Clam Sauce: Red Or White?

I typically make Linguini Alle Vongole, pasta with  white clam sauce. The white wine, garlic, and red pepper flake infused sauce accentuates the clams and linguini without masking their beautiful flavors. My pantry is usually always  stocked with ingredients for white clam sauce.  Last night, I had imported San Marzano tomatoes in the cupboard and thought I'd take the white sauce version one step further with Linguinu Alle Vongole con Pomadora, pasta with red clam sauce.  The method for the red sauce is actually an extension of the white sauce method and is very simple.
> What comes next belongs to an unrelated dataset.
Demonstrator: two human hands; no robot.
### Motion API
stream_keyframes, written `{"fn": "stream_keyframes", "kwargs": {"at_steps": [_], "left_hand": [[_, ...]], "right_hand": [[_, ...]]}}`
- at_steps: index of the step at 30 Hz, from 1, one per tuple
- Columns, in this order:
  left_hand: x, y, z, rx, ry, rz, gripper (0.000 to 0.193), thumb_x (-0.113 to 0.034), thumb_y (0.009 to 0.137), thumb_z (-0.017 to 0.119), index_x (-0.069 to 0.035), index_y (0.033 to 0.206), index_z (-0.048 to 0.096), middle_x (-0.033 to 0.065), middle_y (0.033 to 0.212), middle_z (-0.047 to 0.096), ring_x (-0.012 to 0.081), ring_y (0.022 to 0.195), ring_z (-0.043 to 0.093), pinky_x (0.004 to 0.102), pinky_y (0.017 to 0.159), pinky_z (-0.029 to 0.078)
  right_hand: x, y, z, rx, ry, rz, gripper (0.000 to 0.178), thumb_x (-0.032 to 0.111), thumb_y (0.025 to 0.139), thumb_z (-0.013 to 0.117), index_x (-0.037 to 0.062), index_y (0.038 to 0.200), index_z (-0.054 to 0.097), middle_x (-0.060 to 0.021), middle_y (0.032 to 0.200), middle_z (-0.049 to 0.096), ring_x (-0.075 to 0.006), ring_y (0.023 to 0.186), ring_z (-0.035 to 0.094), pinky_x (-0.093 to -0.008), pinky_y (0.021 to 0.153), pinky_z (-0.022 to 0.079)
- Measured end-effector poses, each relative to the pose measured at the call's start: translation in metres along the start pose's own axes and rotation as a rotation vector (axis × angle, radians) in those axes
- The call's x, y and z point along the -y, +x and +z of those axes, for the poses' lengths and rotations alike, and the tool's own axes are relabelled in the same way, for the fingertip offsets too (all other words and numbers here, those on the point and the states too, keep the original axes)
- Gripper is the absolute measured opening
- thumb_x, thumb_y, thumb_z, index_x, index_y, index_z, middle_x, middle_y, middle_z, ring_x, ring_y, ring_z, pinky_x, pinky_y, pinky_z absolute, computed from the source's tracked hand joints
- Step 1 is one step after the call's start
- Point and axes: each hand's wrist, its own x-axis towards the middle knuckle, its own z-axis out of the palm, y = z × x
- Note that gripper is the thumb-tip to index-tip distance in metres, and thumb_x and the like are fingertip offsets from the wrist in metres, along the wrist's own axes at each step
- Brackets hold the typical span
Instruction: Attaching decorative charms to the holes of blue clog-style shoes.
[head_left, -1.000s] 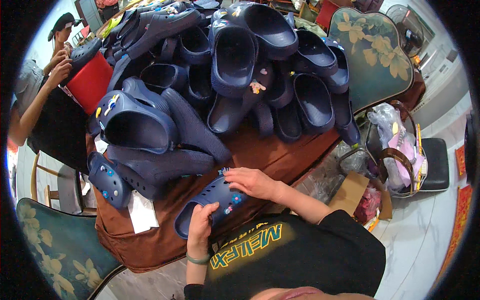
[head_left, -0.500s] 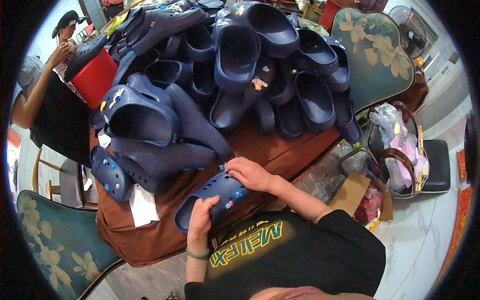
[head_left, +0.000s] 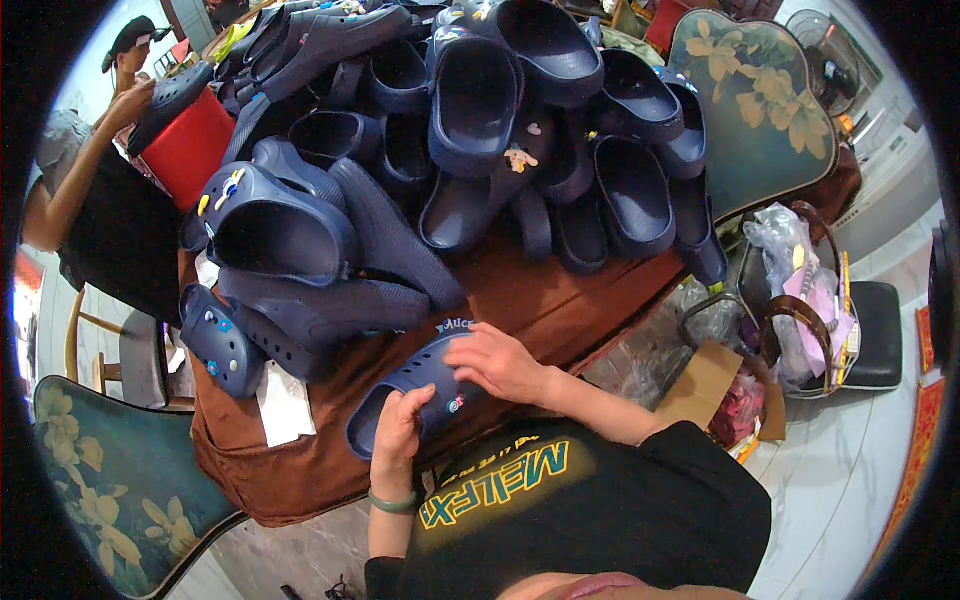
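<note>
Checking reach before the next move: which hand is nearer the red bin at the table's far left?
Left. The left hand grips the clog's heel end, on the red bin's side; the right hand rests on the clog's top, farther right.

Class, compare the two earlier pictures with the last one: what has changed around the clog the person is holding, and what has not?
The right hand has slid down over the top of the clog, now covering the blue flower charm that showed before. The left hand keeps its grip on the heel end. The clog stays on the brown cloth, and the pile of clogs is unchanged.
</note>
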Motion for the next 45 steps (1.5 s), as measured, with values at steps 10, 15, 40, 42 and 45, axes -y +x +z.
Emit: {"fn": "stream_keyframes", "kwargs": {"at_steps": [10,15,40,42,45], "left_hand": [[0.035,0.013,-0.040,-0.116,0.619,0.221,0.022,-0.011,0.085,0.058,0.000,0.102,0.066,0.0094,0.090,0.066,0.0181,0.086,0.060,0.0324,0.080,0.046],[0.044,0.025,-0.061,0.053,1.176,0.908,0.025,-0.006,0.082,0.056,-0.005,0.105,0.065,0.0122,0.100,0.065,0.0282,0.090,0.058,0.0350,0.083,0.044],[0.035,0.017,-0.033,-0.138,0.124,0.219,0.015,-0.012,0.083,0.067,-0.001,0.074,0.068,-0.0001,0.072,0.063,0.0062,0.067,0.057,0.0227,0.062,0.044],[0.031,0.013,-0.026,-0.124,0.121,0.237,0.013,-0.012,0.083,0.067,-0.001,0.076,0.068,0.0004,0.074,0.064,0.0067,0.069,0.058,0.0229,0.064,0.044],[0.038,0.014,-0.039,-0.093,0.135,0.274,0.012,-0.012,0.084,0.066,0.000,0.080,0.069,0.0013,0.077,0.066,0.0078,0.071,0.060,0.0230,0.067,0.045]], "right_hand": [[-0.016,0.000,0.022,-0.388,0.237,0.230,0.010,0.011,0.091,0.053,0.0029,0.087,0.053,-0.0138,0.083,0.052,-0.0323,0.079,0.053,-0.0397,0.075,0.045],[-0.007,0.010,-0.011,-0.406,0.533,0.593,0.012,0.012,0.093,0.053,0.0020,0.096,0.058,-0.0096,0.085,0.060,-0.0196,0.075,0.058,-0.0305,0.070,0.048],[0.023,-0.021,0.028,-0.167,-0.059,-0.205,0.031,0.011,0.076,0.072,0.0071,0.102,0.056,-0.0022,0.071,0.054,-0.0191,0.062,0.053,-0.0327,0.059,0.038],[0.020,-0.024,0.032,-0.198,-0.040,-0.208,0.030,0.011,0.076,0.072,0.0071,0.101,0.056,-0.0016,0.071,0.054,-0.0188,0.062,0.052,-0.0324,0.060,0.038],[0.016,-0.026,0.037,-0.250,-0.022,-0.258,0.027,0.013,0.078,0.069,0.0070,0.101,0.057,-0.0003,0.072,0.054,-0.0170,0.062,0.051,-0.0319,0.062,0.038]]}}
I purchased fresh Littleneck clams from a local seafood source and let them rest on a bed of ice until bath time.  I sliced green peppers, Vidalia onions, and garlic to reserve while I prepped the lemons, fresh basil, fresh oregano, and fresh parsley.  Mise en place.

After heating a large saute pan until screaming hot, I added a few butter pats with a few tablespoons of olive oil (butter for the flavor, olive oil for the smoking point).  When the end of a wooden spoon sizzled when touched into the combined fats, I tossed in the peppers and onions to soften and caramelize.  Once they had wilted, I  added 5 cloves of thinly slliced garlc to toast without burning. The nose knows.  Once the aromatics were soft and tender, I deglazed the pan with a cup of white wine  and fish stock. When the stock had reduced by half, I added  sweet San Marzano tomatoes,  fresh basil leaves, fresh oregano, salt, and pepper. Partially covered, I let the sauce simmer for an hour while I enjoed a few glasses of wine.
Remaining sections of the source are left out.